Many existing geo clustering solutions for online maps use one of two common approaches [5]: (1) the grid-based clustering or (2) the distance-based clustering. The first approach uses the geohash concept to cluster data. GeohashFootnote 1 is a latitude/longitude geocode system invented by Gustavo Niemeyer. Thus, the grid-based clustering works on the simple principle of dividing the map into squares of a certain size and then grouping points inside of such squares [5]. Geohash allows to specify the precision of the geohash function (the accuracy of the location): from 1 up to 12 characters. So, grid-based clustering uses different levels of the precision of the geohash value to group near located points regarding a zoom level. There are different solutions that use geohash for grid-based geo clustering, but they have almost the same principle [2, 4]. Main disadvantage of the grid-based clustering is that it is not accurate in the case when points are located close to the border of grids. Also, the center of the cluster is not in the center of the densest area.
The distance-based clustering is similar to the grid-based clustering. But instead of the geohash principle, the distance-based clusters are created based on the distance between the point and the center of the cluster. The center of the cluster is specified algorithmically through iteration of the existing points [5]. The distance-based clustering can provide little bit better accuracy for clustering, but it still has the problem that the center of the cluster could be not in the densest area. To overcome disadvantages of mentioned above algorithms, Amirkhanyan et al. [7] in 2015 presented the algorithm of the density-based clustering that combines grid-based and distance-based clustering with proposed parameters for trading off between the accuracy and performance.
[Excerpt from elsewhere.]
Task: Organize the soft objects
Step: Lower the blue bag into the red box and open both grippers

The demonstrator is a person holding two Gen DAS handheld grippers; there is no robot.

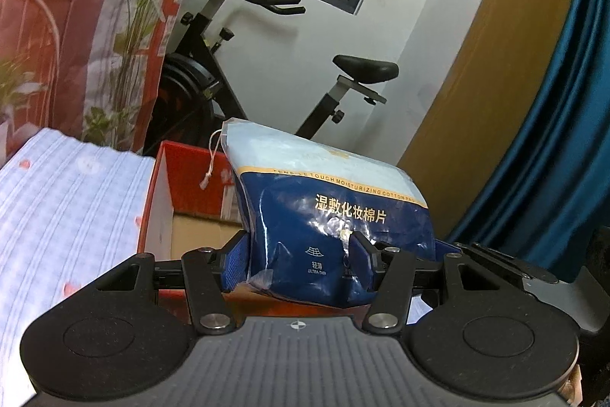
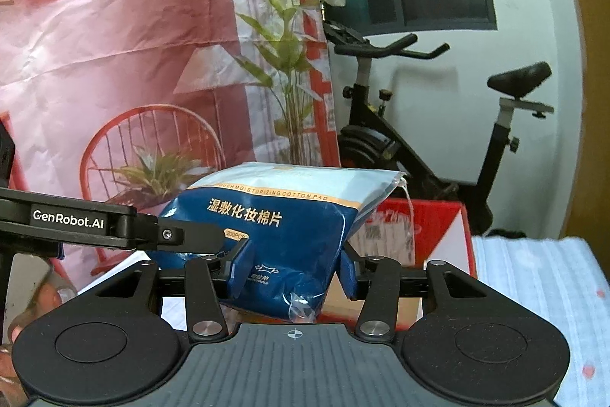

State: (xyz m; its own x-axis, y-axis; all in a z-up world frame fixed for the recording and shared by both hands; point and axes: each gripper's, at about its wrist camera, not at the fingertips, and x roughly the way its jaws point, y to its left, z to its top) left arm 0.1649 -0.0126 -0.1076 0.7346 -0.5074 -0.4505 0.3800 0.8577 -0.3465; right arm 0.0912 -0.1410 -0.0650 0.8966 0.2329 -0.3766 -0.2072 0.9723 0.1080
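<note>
In the left wrist view: left gripper [image 1: 301, 246] is clamped on the lower part of a glossy blue-and-white plastic pack of cotton pads [image 1: 324, 201]. Blue pads dent the pack on both sides. The pack stands upright, held up in front of an open red cardboard box [image 1: 183, 174]. White drawstring [image 1: 212, 155] hangs from its top left corner. White-and-blue striped cloth with red dots [image 1: 65, 216] lies left of the box. Black exercise bike [image 1: 236, 63] stands behind against the wall.

In the right wrist view: right gripper [image 2: 293, 266] is also clamped on the same pack [image 2: 282, 224], low down, one pad on each side. The other gripper's black arm marked "GenRobot.AI" [image 2: 76, 220] reaches in from the left to the pack. Red box [image 2: 442, 227] behind right, striped cloth [image 2: 541, 277] far right.
</note>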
Clustering is a well-known topic from the machine learning area and there are many existing solutions for clustering data. But not all of them are suitable for clustering spatial data (geotagged data). The most popular approaches from machine learning for clustering spatial data for online maps are based on the density-based clustering. Parimala et al. [17] provided a survey on density-based clustering algorithms for mining large spatial databases. The most popular solutions for density-based clustering are DBSCAN [15], OPTICS [11] and many of their modifications. There are many papers that use density-based clustering to cluster geotagged data for different purposes. For example, Tamura and Ichimura [23] and Sakai et al. [19] presented in their papers how they used a density-based spatial clustering algorithm for extracting attractive local regions in georeferenced documents.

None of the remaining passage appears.